Here I am providing one utility function that I have written and used in some of my optimization work and found very helpful for tracing the execution time of any SQL in millisecond level:
CREATE FUNCTION [dbo].[GetCurrentTime]()
RETURNS varchar(100)
AS
BEGIN
DECLARE @time varchar(100)
SET @time = (CAST(DATEPART(mi,getDate()) ASvarchar(50)) + ' Min: ' +CAST(DATEPART(ss,getDate()) AS varchar(50)) + ' Sec: ' + CAST(DATEPART(ms,getDate()) ASvarchar(50)) + ' Ms')
RETURN @time
END
You can use the above function in the following way:
DECLARE @time varchar(100)
SET @time = ( dbo.GetCurrentTime())
print 'Current Time: ' + @time
PRINT '----------------------------------------------------------'
--Here write your sql statement.
PRINT '----------------------------------------------------------'
SET @time = ( dbo.GetCurrentTime())
print 'Current Time: ' + @time
This will print the execution start time and execution end time of your SQL in milliseconds while you run the SQL for tracing in the query analyzer.

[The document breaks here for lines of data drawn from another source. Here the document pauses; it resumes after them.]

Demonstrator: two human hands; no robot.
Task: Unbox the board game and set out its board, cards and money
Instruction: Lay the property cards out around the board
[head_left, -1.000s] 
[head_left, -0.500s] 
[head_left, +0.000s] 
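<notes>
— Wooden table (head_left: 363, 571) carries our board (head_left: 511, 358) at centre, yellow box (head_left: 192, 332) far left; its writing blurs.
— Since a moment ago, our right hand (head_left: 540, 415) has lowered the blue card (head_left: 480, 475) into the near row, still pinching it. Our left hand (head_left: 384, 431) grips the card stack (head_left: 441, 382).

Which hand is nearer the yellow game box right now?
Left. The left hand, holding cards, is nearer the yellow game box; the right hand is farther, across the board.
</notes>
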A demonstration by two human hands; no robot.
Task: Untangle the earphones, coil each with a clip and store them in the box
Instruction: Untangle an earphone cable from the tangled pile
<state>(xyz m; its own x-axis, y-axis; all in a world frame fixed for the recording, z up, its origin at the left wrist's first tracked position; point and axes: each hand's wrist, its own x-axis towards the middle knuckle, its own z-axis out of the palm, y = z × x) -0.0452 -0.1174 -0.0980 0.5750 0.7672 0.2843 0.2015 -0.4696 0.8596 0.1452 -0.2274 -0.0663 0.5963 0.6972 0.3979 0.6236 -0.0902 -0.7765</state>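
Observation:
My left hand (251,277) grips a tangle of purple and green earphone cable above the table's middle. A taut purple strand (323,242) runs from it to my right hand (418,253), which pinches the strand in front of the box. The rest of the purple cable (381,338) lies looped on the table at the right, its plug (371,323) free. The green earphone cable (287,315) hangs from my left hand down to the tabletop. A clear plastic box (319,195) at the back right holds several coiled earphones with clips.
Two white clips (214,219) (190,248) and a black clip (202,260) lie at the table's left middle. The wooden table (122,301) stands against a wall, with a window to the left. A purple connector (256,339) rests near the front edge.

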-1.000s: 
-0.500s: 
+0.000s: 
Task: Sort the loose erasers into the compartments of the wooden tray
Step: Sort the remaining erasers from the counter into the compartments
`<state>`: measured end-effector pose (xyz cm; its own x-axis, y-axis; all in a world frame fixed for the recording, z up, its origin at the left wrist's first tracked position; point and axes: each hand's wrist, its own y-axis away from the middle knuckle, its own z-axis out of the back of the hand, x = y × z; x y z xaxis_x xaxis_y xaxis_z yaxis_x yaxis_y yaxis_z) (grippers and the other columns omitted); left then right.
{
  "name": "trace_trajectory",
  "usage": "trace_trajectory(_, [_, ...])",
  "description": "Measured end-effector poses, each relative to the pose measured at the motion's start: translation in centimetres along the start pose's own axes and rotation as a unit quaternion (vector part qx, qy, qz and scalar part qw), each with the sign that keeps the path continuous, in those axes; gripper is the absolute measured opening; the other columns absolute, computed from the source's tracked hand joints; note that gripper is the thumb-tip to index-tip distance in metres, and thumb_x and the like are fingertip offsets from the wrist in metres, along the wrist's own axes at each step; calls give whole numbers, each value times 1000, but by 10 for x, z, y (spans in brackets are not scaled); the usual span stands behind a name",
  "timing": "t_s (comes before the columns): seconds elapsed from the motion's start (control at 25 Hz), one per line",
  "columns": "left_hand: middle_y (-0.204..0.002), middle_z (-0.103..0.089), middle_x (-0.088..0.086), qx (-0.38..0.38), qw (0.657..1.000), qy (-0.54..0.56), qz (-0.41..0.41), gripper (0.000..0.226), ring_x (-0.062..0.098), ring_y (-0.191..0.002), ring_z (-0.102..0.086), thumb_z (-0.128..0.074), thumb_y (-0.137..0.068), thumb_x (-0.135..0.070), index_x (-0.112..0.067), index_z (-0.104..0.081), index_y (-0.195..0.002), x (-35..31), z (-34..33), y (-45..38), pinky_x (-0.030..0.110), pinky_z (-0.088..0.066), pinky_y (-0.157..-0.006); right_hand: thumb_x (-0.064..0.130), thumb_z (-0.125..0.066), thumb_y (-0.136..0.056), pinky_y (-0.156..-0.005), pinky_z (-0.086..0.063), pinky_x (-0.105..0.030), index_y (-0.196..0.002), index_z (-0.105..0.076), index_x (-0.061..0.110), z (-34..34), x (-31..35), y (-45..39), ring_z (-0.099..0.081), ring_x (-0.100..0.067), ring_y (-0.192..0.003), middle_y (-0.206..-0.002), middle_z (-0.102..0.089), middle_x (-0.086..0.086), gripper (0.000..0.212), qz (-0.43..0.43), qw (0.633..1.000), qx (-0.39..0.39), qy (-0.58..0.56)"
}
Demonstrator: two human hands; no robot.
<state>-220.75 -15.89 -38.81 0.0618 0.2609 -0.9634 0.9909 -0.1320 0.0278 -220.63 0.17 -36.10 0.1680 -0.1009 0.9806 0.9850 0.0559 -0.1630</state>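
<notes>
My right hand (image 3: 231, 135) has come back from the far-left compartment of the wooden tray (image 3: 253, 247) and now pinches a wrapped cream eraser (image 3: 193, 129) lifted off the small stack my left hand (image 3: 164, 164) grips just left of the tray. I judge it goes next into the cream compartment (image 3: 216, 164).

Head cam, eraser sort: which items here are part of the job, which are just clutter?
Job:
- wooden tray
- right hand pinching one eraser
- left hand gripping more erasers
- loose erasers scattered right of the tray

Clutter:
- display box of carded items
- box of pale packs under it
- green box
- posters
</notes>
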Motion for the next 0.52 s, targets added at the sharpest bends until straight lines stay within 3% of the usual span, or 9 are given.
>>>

So, from this result you can easily find the time your procedure is taking to execute. Instead of using this function you can utilize SQL profiler as well. But this function will help you get the timing with in the same window that you are working in. However, SQL profiler provides few more information about your query that also might help you to analyze the performance of the SQL. So, do not keep it away from you.
Best Practices:
1. Database Design:
The Design of your database is very important for writing best performance SQL. You must ensure the database is normalized to some extent. Be sure that normalization does not affect the performance of your database. For large and frequently accessed database normalization can cause performance downfall in some cases. So, you must analyze the design carefully to decide the level of normalization you require.
2. Writing Trigger:
In many scenarios we write triggers on database tables. In one of my optimization task I found few triggers extremely slow in performance due to some conceptual lacking of the developer. So here I want to share my experience about those triggers.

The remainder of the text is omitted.